REQUIREMENT:
Only the lines from the top of the following listing through the line with "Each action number" belong in your answer, exactly as written.

*** PROVIDED DATA ***

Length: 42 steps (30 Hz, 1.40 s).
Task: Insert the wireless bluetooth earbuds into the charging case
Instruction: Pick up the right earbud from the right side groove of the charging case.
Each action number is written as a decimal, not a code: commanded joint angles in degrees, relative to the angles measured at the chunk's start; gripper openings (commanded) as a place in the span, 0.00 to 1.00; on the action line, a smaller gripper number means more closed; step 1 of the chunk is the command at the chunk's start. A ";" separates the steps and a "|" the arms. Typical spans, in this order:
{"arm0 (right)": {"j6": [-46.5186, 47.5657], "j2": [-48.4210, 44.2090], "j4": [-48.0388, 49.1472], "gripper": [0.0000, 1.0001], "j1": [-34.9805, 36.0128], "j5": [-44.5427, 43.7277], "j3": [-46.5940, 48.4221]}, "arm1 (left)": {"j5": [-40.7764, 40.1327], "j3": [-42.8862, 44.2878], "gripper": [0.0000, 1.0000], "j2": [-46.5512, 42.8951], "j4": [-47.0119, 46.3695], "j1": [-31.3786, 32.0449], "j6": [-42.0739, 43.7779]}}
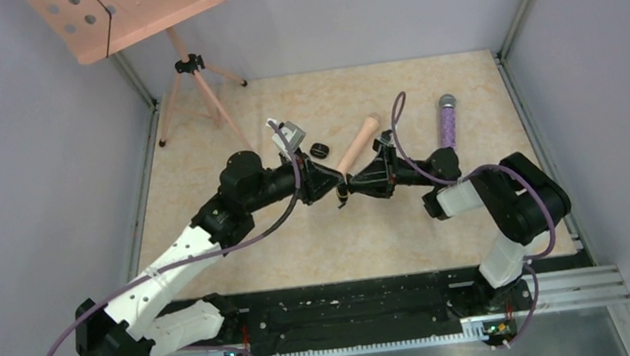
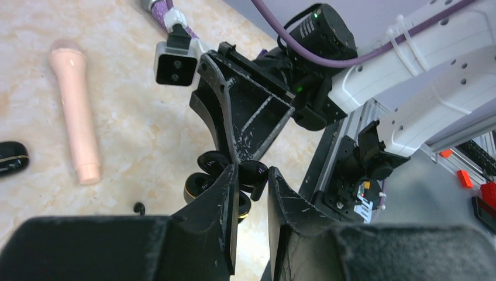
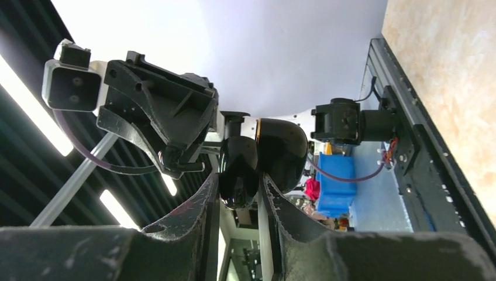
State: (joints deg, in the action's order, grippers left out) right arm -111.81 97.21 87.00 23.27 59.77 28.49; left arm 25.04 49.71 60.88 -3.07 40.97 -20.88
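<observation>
Left gripper [image 2: 251, 173] was pinched shut on one earbud [image 2: 258, 169] at three o'clock of the open charging case [image 2: 197, 188], clamped aloft in the right gripper [image 3: 240, 178], so neither bud was seated yet, the likely other bud [image 2: 138, 206] lying on the table [image 2: 146, 117] at the case's eight o'clock.

Charging case [image 2: 197, 186] partly behind left gripper [image 2: 251, 175] — earbud [image 2: 257, 170] outline unclear.

- Peach microphone [image 1: 359, 144] lies slanted on the beige table [image 1: 372, 234], its rounded head toward the far side.
- Black rounded lump [image 1: 319, 150] sits just left of it.
- Purple glitter microphone [image 1: 447, 120] lies well to the right.
- Pink perforated board [image 1: 140, 10] on a tripod [image 1: 188, 65] stands at the far left.
</observation>
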 commanded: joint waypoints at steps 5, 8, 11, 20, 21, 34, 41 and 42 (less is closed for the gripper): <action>-4.23 -3.85 11.90 0.00 0.88 -2.98 3.00 | -5.03 -1.33 0.17 -0.74 -12.75 0.08 0.71; -4.53 -3.33 11.90 0.00 0.74 -3.29 4.24 | -7.14 -0.30 0.17 0.55 -14.07 0.12 2.38; -5.32 -2.55 11.88 0.00 0.50 -3.60 6.02 | -7.39 1.10 0.17 2.52 -15.21 0.08 3.57; -7.61 -2.91 11.90 0.00 -0.90 -2.75 8.80 | -6.87 1.82 0.15 4.37 -19.83 0.01 3.22; -7.61 -2.99 11.88 0.00 -1.08 -2.77 8.49 | -6.97 1.67 0.15 3.99 -19.86 0.01 3.13; -6.96 -2.95 11.96 0.00 -2.23 -5.55 5.41 | -5.67 0.52 0.13 1.09 -18.55 -0.08 2.34; -8.39 -3.33 11.97 0.00 -2.23 -7.49 5.94 | -5.48 -0.61 0.12 1.01 -19.81 -0.10 0.85; -8.57 -3.53 11.96 0.00 -2.26 -8.16 5.66 | -5.44 -0.73 0.12 0.87 -20.05 -0.10 0.64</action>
State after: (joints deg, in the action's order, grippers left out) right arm -119.26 95.31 87.22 21.47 54.46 33.76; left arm 18.81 48.97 63.35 -19.42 40.97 -19.35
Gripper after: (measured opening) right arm 0.243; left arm 0.255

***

RESPONSE AREA:
Length: 42 steps (30 Hz, 1.40 s).
Task: Insert the wireless bluetooth earbuds into the charging case
Instruction: Pick up the right earbud from the right side groove of the charging case.
Each action number is written as a decimal, not a code: commanded joint angles in degrees, relative to the angles measured at the chunk's start; gripper openings (commanded) as a place in the span, 0.00 to 1.00; on the action line, a smaller gripper number means more closed; step 1 of the chunk is the command at the chunk's start. A ";" separates the steps and a "|" the arms. Typical spans, in this order:

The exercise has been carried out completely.